Fedya becomes just the young man who will easily be trapped by a sly and fortune-hunting girl, the daughter of a peculating and shabby General in whom

the good nature innate in all Russians was intensified by that special geniality which is peculiar to people who have done something disgraceful.

Fedya Lavretsky, the victim of a patched-up parody of Western ideas, exploited and deserted by a shrewd girl, is in his turn back from Paris. If he has strength it will be the submissive but lasting strength of the peasant mother he does not remember. He has to learn to be a Russian—but what is that?

Turgenev's mind—as we know—was apolitical. A Westerner by conviction, he had many friends among the leading Slavophils—the Aksakovs were close to him—and he watched the effect of their convictions upon them. Conviction is always a questioning word in his novels; like Stendhal, as I have said, he knows how to “place” the changes of conviction historically. In a remarkable scene with an old university friend called Mikhalevich, Lavretsky has a serious yet farcical friendly row all through one night.
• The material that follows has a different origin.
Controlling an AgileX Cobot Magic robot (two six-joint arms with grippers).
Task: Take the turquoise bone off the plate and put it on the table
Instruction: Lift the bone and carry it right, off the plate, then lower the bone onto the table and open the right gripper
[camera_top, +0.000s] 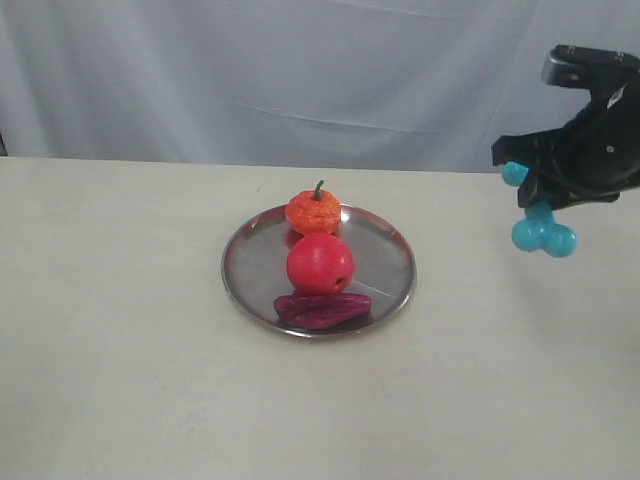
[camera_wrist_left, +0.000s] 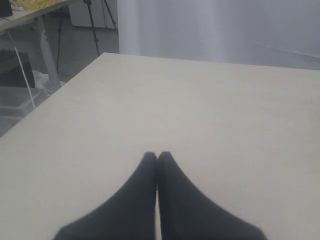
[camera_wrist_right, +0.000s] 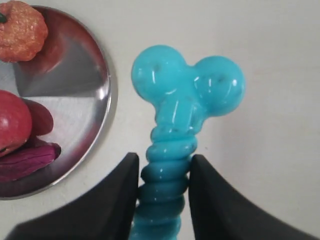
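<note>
My right gripper hangs above the table to the right of the plate, shut on the ribbed shaft of the turquoise bone. One knobbed end of the bone points down, clear of the tabletop. In the right wrist view the gripper pinches the bone at mid-shaft, with the plate off to one side. My left gripper is shut with nothing in it, low over bare table; it does not show in the exterior view.
On the plate sit an orange pumpkin-like toy, a red apple and a dark purple vegetable. A grey curtain hangs behind the table. In the left wrist view the table's edge borders floor and furniture legs.
</note>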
Mikhalevich is a man whose high hopes at the university have failed him—he has sunk to being clerk to a spirit-tax contractor—but he is out to wake up Lavretsky:

“I want above all to know what you are like, what are your views and convictions, what you have become, what life has taught you.”

Mikhalevich (Turgenev notes) still preserved the phraseology of 1830, and he is soon shouting that Lavretsky is a loafing Voltairean:

You know which leg the German limps on, you know what's amiss with the English and the French and your pitiful culture goes to make it worse, your shameful idleness, your abominable inactivity is justified by it.

That is an attack on the signs of the sleepy Slavophil he sees in Lavretsky, who, whether he has “convictions” or not, at any rate believes that if one is a landowner there is one thing one ought to know: how to farm one's land.

But if Lavretsky is a disillusioned Westerner he is not a fashionable and opportunist Westerner like Panshin. Lavretsky listens to Panshin speaking in Marya Dmitrievna's drawing-room where Panshin is trying to court her daughter Lisa. Panshin says:

We are sick from having only half become Europeans, we must take a hair of the dog that bit us … The best heads,
les meilleures têtes,
among us have long been convinced of it. All people are essentially alike; only introduce among them good institutions, the job is done. Of course there may be adaptations to the existing national life: that is our affair—the affair of the official (he almost said “governing” class) … Marya Dmitrievna most feelingly assented to all Panshin said. “What a clever man,” she thought, “is talking in my drawing room.” Lisa sat in silence leaning back against the window; Lavretsky too was silent. Marfa Timofyevna playing cards with her old friend in the corner, muttered something to herself.